START Source data

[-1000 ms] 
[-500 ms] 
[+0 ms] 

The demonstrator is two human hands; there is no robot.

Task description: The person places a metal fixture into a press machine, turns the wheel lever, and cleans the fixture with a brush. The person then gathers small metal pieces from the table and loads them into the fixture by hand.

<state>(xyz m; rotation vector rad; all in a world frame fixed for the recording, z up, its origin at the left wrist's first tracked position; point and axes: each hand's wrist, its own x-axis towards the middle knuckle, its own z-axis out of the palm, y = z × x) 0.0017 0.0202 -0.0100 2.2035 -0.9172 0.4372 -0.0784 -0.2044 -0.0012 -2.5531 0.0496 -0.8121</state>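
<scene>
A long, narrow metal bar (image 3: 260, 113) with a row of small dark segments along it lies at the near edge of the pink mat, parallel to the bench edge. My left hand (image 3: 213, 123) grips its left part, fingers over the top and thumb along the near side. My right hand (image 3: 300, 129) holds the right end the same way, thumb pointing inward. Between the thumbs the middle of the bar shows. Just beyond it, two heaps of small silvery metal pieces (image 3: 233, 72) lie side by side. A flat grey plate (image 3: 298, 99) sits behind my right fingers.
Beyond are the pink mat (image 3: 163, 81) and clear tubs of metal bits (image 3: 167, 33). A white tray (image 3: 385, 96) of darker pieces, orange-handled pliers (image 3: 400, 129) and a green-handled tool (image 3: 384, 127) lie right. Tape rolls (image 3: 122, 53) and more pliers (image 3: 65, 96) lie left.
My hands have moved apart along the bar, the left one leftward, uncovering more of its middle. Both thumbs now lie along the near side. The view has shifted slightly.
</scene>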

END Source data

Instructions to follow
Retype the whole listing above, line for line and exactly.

Solution
[-1000 ms] 
[-500 ms] 
[+0 ms] 

The demonstrator is two human hands; there is no robot.

Task description: The person places a metal fixture into a press machine, turns the wheel lever, and cleans the fixture with a brush. The person then gathers small metal pieces from the table and loads them into the fixture by hand.

<state>(xyz m; rotation vector rad; all in a world frame fixed for the recording, z up, its origin at the left wrist's first tracked position; point and axes: each hand's wrist, its own x-axis towards the middle knuckle, its own z-axis out of the palm, y = z × x) 0.0017 0.0202 -0.0100 2.2035 -0.9172 0.4372 -0.0784 -0.2044 -0.0012 -2.5531 0.0496 -0.8121</state>
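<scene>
A long, narrow metal bar (image 3: 260, 113) with a row of small dark segments along it lies at the near edge of the pink mat, parallel to the bench edge. My left hand (image 3: 213, 123) grips its left part, fingers over the top and thumb along the near side. My right hand (image 3: 300, 129) holds the right end the same way, thumb pointing inward. Between the thumbs the middle of the bar shows. Just beyond it, two heaps of small silvery metal pieces (image 3: 233, 72) lie side by side. A flat grey plate (image 3: 298, 99) sits behind my right fingers.
Beyond are the pink mat (image 3: 163, 81) and clear tubs of metal bits (image 3: 167, 33). A white tray (image 3: 385, 96) of darker pieces, orange-handled pliers (image 3: 400, 129) and a green-handled tool (image 3: 384, 127) lie right. Tape rolls (image 3: 122, 53) and more pliers (image 3: 65, 96) lie left.
My hands have moved apart along the bar, the left one leftward, uncovering more of its middle. Both thumbs now lie along the near side. The view has shifted slightly.
</scene>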

This answer is now finished.